*YOUR ASSIGNMENT*
For each line below that holds the word "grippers", make a copy.

____________

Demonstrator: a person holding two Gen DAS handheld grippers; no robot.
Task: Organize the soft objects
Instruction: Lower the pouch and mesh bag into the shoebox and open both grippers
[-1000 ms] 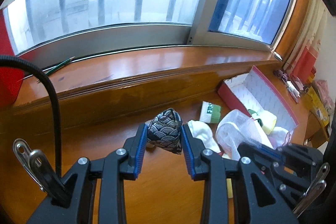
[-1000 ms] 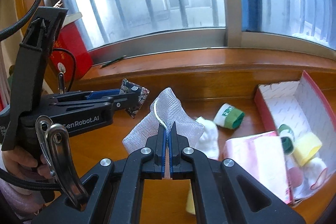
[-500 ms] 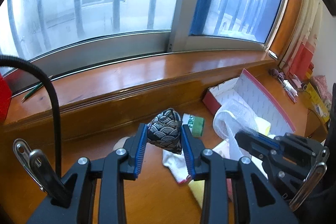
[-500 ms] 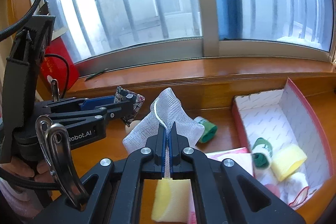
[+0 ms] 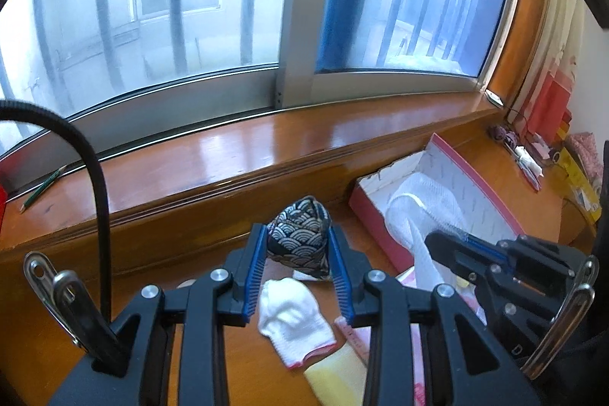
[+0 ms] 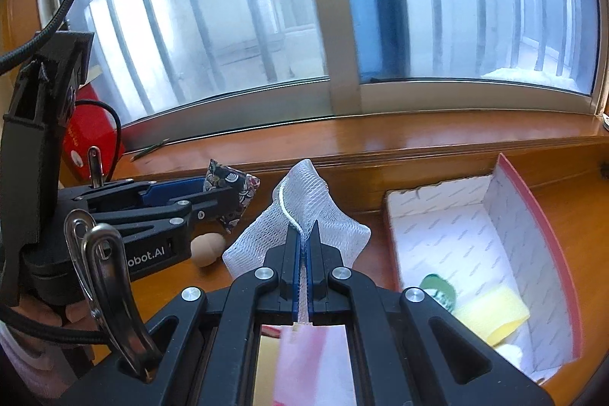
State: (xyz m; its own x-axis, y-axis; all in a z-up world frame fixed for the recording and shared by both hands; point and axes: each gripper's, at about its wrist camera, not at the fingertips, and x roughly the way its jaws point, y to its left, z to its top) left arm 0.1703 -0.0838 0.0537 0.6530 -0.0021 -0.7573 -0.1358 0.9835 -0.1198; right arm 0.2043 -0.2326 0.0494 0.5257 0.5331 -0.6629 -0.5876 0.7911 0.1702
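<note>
Your left gripper (image 5: 298,267) pinches the patterned pouch (image 5: 298,238), frame centre | right gripper (image 6: 303,255) clamps limp mesh bag (image 6: 304,215) | both light; grip bunched fabric

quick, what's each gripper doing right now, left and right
Left gripper: closed on the wave-pattern beanbag, held off the desk.
Right gripper: closed on the white mesh bag, also lifted.
</note>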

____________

*TASK SOLUTION*
Demonstrator: a person holding two Gen DAS handheld grippers; no robot.
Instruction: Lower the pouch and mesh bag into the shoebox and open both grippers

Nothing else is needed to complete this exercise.